Below are some records; return each one exactly.
*** Opening of Provided records ***
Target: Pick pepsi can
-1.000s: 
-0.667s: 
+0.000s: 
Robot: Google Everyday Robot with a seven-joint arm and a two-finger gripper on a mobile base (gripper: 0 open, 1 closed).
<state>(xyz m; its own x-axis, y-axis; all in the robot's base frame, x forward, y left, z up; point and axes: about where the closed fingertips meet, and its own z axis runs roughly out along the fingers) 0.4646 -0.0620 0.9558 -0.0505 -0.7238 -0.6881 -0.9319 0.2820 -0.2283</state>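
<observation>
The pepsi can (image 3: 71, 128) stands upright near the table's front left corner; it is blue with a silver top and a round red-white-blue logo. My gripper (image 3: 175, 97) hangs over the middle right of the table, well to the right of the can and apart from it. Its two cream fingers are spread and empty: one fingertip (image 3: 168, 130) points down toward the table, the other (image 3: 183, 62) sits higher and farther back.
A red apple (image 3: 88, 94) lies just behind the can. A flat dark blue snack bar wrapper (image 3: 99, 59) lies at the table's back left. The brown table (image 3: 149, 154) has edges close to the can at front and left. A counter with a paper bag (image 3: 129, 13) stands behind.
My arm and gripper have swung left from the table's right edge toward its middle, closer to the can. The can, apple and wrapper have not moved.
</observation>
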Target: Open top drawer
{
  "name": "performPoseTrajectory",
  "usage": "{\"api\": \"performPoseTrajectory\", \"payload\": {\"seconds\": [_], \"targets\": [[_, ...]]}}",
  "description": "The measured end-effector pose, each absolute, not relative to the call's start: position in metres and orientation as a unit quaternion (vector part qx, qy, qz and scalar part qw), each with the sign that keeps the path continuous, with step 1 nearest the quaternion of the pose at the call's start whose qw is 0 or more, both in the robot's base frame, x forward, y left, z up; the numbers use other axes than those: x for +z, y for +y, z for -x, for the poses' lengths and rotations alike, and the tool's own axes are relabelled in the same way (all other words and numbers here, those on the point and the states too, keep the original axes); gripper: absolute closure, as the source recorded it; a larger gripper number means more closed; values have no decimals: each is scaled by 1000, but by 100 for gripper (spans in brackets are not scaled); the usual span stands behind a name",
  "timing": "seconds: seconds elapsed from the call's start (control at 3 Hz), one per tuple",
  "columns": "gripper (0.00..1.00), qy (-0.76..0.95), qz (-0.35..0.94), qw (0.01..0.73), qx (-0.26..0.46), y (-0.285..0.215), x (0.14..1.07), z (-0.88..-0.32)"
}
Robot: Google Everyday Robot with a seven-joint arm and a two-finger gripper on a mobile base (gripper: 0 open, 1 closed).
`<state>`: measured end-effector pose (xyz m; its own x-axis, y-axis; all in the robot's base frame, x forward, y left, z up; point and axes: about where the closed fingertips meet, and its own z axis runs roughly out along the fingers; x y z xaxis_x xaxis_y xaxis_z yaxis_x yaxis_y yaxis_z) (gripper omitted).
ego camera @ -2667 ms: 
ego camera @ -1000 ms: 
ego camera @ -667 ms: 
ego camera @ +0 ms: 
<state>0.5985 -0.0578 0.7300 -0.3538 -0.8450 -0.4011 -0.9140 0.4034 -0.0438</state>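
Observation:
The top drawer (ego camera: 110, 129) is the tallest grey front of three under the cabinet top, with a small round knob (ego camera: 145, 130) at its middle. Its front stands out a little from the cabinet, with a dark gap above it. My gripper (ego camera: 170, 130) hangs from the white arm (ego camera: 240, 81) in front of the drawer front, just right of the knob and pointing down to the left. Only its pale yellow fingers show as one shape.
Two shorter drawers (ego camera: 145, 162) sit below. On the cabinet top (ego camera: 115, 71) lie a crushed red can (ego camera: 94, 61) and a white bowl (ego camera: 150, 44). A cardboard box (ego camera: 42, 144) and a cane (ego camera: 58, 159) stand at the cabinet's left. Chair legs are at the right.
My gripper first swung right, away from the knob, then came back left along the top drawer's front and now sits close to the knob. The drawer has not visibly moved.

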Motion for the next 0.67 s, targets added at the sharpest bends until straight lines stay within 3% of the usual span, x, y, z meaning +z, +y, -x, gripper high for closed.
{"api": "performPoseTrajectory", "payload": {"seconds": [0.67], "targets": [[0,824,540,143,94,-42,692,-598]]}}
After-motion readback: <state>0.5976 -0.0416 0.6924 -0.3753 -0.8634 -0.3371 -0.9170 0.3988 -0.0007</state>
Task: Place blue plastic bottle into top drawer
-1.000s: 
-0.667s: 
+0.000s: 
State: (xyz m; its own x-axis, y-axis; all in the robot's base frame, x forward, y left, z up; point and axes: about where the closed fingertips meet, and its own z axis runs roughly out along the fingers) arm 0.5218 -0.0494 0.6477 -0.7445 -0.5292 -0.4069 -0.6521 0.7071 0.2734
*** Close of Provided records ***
Response to this task:
Target: Pick pepsi can
-1.000s: 
-0.667s: 
+0.000s: 
Robot: Google Everyday Robot with a seven-joint arm and a two-finger gripper on a mobile base (gripper: 0 open, 1 closed).
<state>(xyz m; its own x-axis, y-axis; all in the robot's base frame, x forward, y left, z up; point and axes: about where the closed fingertips meet, and its own z axis runs roughly out along the fingers) 0.4646 -0.0620 0.9558 -0.0505 -0.7238 -0.6881 -0.9319 0.2820 -0.2283</state>
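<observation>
The pepsi can (image 3: 71, 128) stands upright near the table's front left corner; it is blue with a silver top and a round red-white-blue logo. My gripper (image 3: 175, 97) hangs over the middle right of the table, well to the right of the can and apart from it. Its two cream fingers are spread and empty: one fingertip (image 3: 168, 130) points down toward the table, the other (image 3: 183, 62) sits higher and farther back.
A red apple (image 3: 88, 94) lies just behind the can. A flat dark blue snack bar wrapper (image 3: 99, 59) lies at the table's back left. The brown table (image 3: 149, 154) has edges close to the can at front and left. A counter with a paper bag (image 3: 129, 13) stands behind.
My arm and gripper have swung left from the table's right edge toward its middle, closer to the can. The can, apple and wrapper have not moved.
</observation>
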Target: Open top drawer
{
  "name": "performPoseTrajectory",
  "usage": "{\"api\": \"performPoseTrajectory\", \"payload\": {\"seconds\": [_], \"targets\": [[_, ...]]}}",
  "description": "The measured end-effector pose, each absolute, not relative to the call's start: position in metres and orientation as a unit quaternion (vector part qx, qy, qz and scalar part qw), each with the sign that keeps the path continuous, with step 1 nearest the quaternion of the pose at the call's start whose qw is 0 or more, both in the robot's base frame, x forward, y left, z up; the numbers use other axes than those: x for +z, y for +y, z for -x, for the poses' lengths and rotations alike, and the tool's own axes are relabelled in the same way (all other words and numbers here, those on the point and the states too, keep the original axes); gripper: absolute closure, as the source recorded it; a larger gripper number means more closed; values have no decimals: each is scaled by 1000, but by 100 for gripper (spans in brackets are not scaled); the usual span stands behind a name",
  "timing": "seconds: seconds elapsed from the call's start (control at 3 Hz), one per tuple",
  "columns": "gripper (0.00..1.00), qy (-0.76..0.95), qz (-0.35..0.94), qw (0.01..0.73), qx (-0.26..0.46), y (-0.285..0.215), x (0.14..1.07), z (-0.88..-0.32)"
}
Robot: Google Everyday Robot with a seven-joint arm and a two-finger gripper on a mobile base (gripper: 0 open, 1 closed).
`<state>`: measured end-effector pose (xyz m; its own x-axis, y-axis; all in the robot's base frame, x forward, y left, z up; point and axes: about where the closed fingertips meet, and its own z axis runs roughly out along the fingers; x y z xaxis_x xaxis_y xaxis_z yaxis_x yaxis_y yaxis_z) (gripper omitted).
ego camera @ -2667 ms: 
ego camera @ -1000 ms: 
ego camera @ -667 ms: 
ego camera @ +0 ms: 
<state>0.5985 -0.0578 0.7300 -0.3538 -0.8450 -0.4011 -0.9140 0.4034 -0.0438</state>
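Observation:
The top drawer (ego camera: 110, 129) is the tallest grey front of three under the cabinet top, with a small round knob (ego camera: 145, 130) at its middle. Its front stands out a little from the cabinet, with a dark gap above it. My gripper (ego camera: 170, 130) hangs from the white arm (ego camera: 240, 81) in front of the drawer front, just right of the knob and pointing down to the left. Only its pale yellow fingers show as one shape.
Two shorter drawers (ego camera: 145, 162) sit below. On the cabinet top (ego camera: 115, 71) lie a crushed red can (ego camera: 94, 61) and a white bowl (ego camera: 150, 44). A cardboard box (ego camera: 42, 144) and a cane (ego camera: 58, 159) stand at the cabinet's left. Chair legs are at the right.
My gripper first swung right, away from the knob, then came back left along the top drawer's front and now sits close to the knob. The drawer has not visibly moved.
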
Motion for the next 0.67 s, targets added at the sharpest bends until straight lines stay within 3% of the usual span, x, y, z meaning +z, +y, -x, gripper high for closed.
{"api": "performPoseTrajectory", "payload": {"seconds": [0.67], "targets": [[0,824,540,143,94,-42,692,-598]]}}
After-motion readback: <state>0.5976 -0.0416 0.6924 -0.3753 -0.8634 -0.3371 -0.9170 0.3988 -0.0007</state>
Task: Place blue plastic bottle into top drawer
-1.000s: 
-0.667s: 
+0.000s: 
State: (xyz m; its own x-axis, y-axis; all in the robot's base frame, x forward, y left, z up; point and axes: about where the closed fingertips meet, and its own z axis runs roughly out along the fingers) arm 0.5218 -0.0494 0.6477 -0.7445 -0.5292 -0.4069 -0.6521 0.7071 0.2734

No additional output will be given.